> **Problem statement**
Below are records; give the number of their lines that hold the word "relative", and write nothing more.

> **Available records**
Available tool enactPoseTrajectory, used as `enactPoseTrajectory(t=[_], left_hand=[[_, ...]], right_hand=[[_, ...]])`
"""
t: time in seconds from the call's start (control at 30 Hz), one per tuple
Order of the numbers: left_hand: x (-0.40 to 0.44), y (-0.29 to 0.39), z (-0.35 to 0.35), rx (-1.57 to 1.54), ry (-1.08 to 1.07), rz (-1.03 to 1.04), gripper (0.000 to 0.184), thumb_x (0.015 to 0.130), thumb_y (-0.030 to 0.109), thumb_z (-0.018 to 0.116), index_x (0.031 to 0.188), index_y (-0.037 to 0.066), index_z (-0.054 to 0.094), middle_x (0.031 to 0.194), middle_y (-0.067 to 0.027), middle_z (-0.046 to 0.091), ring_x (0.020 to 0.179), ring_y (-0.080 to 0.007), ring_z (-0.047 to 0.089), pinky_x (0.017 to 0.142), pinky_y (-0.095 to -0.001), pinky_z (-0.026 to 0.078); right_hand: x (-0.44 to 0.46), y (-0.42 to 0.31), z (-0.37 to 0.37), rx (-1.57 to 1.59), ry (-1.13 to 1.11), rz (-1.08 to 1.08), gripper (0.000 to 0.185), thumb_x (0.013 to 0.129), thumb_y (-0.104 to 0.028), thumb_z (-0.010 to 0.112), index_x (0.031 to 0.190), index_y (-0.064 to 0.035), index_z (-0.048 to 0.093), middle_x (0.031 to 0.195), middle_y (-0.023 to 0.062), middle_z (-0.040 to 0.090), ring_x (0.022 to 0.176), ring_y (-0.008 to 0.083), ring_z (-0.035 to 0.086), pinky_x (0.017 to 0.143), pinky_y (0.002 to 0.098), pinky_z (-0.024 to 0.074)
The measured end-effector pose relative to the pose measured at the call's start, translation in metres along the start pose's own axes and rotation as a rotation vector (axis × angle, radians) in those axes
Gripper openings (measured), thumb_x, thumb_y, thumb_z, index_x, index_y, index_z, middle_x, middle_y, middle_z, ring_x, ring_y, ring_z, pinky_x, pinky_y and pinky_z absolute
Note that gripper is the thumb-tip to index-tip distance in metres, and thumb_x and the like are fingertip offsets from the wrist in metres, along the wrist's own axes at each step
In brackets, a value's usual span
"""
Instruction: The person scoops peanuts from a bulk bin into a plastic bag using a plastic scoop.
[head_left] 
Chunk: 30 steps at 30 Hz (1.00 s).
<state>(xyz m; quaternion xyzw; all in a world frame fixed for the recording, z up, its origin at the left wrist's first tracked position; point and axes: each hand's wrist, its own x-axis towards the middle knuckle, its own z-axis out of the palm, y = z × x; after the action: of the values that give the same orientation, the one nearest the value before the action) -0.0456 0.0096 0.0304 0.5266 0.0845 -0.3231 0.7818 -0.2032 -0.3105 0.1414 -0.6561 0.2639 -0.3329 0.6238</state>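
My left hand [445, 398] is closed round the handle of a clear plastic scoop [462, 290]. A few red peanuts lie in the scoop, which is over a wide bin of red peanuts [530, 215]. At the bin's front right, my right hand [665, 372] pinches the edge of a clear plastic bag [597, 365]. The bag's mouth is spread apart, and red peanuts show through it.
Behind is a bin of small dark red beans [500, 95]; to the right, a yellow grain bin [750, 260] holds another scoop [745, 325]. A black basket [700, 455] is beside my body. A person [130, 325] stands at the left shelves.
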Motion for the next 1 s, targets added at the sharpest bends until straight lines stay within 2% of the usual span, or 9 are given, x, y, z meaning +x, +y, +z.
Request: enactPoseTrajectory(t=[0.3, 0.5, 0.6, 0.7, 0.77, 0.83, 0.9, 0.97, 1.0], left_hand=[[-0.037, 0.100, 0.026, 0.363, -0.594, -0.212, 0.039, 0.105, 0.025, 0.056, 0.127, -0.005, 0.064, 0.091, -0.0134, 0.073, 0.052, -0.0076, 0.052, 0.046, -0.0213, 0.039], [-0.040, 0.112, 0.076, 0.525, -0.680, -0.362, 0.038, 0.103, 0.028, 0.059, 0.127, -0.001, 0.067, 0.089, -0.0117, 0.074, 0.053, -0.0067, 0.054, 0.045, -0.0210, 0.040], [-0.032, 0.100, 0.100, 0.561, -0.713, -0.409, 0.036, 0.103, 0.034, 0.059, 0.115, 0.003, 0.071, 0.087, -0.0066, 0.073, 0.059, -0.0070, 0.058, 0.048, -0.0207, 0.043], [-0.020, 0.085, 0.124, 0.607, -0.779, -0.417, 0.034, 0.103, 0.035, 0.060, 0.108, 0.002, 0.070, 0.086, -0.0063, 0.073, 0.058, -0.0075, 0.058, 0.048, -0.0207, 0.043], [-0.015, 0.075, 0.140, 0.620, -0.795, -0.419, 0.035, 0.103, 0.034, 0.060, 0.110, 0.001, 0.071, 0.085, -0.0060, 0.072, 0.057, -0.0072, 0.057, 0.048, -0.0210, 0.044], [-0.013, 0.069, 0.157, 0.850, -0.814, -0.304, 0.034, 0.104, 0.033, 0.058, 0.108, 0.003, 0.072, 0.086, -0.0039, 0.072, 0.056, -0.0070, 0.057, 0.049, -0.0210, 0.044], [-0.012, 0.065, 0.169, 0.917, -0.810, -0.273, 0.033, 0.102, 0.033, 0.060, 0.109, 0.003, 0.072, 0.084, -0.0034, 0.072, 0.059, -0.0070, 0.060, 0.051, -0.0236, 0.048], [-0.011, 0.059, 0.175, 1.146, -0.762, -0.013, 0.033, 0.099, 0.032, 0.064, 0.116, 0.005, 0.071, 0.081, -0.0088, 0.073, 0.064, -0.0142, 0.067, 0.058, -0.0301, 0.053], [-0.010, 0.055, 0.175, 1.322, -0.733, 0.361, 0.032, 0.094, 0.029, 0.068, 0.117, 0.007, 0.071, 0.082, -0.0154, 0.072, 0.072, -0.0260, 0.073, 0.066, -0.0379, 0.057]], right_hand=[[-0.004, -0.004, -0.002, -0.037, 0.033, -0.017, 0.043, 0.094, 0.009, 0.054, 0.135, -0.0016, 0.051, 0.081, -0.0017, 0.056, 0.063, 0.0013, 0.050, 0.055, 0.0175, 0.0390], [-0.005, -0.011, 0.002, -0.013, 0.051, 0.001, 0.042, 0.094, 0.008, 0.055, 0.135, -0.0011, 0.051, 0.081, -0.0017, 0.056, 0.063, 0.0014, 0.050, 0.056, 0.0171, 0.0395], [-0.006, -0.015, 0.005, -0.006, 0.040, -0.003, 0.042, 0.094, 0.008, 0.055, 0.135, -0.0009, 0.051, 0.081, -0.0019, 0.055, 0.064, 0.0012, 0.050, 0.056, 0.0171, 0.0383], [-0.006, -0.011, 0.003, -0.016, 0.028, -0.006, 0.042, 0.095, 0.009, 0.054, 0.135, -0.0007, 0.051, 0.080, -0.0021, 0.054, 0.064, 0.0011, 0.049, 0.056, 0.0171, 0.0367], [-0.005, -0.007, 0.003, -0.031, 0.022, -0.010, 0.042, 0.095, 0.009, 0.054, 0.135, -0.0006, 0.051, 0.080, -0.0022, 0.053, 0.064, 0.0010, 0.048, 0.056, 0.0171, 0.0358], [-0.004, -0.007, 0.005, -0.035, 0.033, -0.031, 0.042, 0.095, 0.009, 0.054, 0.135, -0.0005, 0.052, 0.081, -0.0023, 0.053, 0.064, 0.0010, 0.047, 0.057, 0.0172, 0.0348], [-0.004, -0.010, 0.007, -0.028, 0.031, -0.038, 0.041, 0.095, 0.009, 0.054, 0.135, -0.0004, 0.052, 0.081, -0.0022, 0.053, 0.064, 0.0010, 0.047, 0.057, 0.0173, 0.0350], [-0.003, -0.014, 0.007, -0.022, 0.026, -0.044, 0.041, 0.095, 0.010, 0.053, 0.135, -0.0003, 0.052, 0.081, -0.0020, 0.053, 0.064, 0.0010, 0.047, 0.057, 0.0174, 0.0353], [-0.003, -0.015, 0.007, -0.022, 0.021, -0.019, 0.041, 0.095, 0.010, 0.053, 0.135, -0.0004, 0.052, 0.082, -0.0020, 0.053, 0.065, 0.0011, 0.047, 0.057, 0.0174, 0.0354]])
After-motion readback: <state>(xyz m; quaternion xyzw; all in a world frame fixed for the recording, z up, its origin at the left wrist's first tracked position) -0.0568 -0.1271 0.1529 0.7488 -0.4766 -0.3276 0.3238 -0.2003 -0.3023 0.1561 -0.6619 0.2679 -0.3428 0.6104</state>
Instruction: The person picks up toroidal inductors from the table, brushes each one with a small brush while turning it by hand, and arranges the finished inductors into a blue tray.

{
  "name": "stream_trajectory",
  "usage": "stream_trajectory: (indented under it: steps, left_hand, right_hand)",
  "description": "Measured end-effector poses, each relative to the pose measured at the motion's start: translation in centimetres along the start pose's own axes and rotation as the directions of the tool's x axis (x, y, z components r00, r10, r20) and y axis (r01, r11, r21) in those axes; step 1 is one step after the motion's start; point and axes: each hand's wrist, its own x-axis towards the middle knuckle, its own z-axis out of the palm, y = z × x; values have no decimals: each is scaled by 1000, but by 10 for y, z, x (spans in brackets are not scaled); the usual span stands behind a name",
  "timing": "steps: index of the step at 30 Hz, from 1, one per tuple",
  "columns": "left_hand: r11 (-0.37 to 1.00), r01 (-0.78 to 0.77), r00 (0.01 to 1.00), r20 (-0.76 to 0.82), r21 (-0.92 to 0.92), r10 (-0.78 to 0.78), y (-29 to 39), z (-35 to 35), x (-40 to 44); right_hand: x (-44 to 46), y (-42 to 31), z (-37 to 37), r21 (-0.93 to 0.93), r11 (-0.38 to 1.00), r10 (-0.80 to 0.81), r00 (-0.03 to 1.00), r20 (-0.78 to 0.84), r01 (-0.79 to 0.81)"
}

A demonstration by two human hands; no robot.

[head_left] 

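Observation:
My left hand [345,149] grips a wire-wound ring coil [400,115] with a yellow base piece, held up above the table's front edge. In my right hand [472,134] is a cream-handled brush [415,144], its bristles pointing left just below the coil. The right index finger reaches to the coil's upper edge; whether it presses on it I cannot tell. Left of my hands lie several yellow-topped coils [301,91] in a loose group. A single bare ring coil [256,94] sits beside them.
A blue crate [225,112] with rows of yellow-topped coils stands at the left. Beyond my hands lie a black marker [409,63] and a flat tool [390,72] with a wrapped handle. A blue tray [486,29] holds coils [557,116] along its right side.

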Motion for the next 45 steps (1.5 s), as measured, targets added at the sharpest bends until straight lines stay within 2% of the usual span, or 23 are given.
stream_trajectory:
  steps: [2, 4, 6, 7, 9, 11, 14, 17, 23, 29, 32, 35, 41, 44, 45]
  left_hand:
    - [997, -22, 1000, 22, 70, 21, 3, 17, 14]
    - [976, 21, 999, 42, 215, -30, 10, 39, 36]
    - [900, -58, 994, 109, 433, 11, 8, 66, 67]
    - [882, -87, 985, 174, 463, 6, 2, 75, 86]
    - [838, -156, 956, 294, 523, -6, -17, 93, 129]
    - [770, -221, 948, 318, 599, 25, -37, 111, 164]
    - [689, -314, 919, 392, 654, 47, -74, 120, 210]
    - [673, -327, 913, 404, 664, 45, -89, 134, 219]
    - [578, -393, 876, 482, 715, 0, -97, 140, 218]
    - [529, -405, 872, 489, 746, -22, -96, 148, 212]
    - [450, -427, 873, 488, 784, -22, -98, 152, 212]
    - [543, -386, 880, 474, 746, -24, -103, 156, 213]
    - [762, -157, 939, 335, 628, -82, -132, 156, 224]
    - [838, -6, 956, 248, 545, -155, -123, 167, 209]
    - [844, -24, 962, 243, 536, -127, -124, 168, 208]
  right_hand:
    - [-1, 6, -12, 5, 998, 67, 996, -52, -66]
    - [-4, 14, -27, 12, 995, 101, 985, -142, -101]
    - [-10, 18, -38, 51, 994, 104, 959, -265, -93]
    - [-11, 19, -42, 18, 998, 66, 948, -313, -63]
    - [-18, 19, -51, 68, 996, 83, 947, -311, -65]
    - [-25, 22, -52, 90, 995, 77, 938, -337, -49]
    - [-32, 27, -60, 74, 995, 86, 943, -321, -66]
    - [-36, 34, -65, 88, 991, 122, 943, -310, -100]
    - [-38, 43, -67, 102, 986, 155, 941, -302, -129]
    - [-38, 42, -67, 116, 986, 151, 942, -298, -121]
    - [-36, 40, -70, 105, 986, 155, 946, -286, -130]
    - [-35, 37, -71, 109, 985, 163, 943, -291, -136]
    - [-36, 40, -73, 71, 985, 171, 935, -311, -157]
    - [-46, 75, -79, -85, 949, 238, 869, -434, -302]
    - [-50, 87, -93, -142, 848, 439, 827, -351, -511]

> **Problem solution**
2